Please write the data out once more, exactly as it is given.

(Dataset extract begins)

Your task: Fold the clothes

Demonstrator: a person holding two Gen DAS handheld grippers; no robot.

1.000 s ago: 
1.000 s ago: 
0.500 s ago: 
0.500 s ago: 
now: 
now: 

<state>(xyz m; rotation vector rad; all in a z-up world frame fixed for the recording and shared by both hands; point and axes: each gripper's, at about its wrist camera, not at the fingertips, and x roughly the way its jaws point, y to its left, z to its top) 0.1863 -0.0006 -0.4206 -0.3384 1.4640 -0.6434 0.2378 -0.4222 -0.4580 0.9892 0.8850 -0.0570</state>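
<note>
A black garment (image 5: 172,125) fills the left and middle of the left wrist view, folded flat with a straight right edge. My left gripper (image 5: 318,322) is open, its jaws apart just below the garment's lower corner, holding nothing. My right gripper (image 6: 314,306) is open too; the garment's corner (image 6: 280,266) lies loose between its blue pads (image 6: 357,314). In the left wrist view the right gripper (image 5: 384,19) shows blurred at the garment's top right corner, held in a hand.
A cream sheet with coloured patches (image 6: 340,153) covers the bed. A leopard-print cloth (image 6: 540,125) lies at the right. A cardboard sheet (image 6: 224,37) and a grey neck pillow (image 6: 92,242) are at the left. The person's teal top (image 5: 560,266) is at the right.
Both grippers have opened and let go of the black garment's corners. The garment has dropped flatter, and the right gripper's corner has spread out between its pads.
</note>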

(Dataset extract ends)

• Response to this exercise:
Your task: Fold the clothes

Demonstrator: a person holding two Gen DAS handheld grippers; no robot.

1.000 s ago: 
1.000 s ago: 
0.500 s ago: 
0.500 s ago: 
now: 
now: 

<state>(xyz m; rotation vector rad; all in a z-up world frame fixed for the recording and shared by both hands; point and axes: each gripper's, at about its wrist camera, not at the fingertips, and x roughly the way its jaws point, y to its left, z to its top) 0.1863 -0.0006 -0.4206 -0.3384 1.4640 -0.6434 0.2378 -0.4222 -0.4580 0.9892 0.8850 -0.0570</state>
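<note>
A black garment (image 5: 172,125) fills the left and middle of the left wrist view, folded flat with a straight right edge. My left gripper (image 5: 318,322) is open, its jaws apart just below the garment's lower corner, holding nothing. My right gripper (image 6: 314,306) is open too; the garment's corner (image 6: 280,266) lies loose between its blue pads (image 6: 357,314). In the left wrist view the right gripper (image 5: 384,19) shows blurred at the garment's top right corner, held in a hand.
A cream sheet with coloured patches (image 6: 340,153) covers the bed. A leopard-print cloth (image 6: 540,125) lies at the right. A cardboard sheet (image 6: 224,37) and a grey neck pillow (image 6: 92,242) are at the left. The person's teal top (image 5: 560,266) is at the right.
Both grippers have opened and let go of the black garment's corners. The garment has dropped flatter, and the right gripper's corner has spread out between its pads.
</note>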

Nothing else remains to be done in this exercise.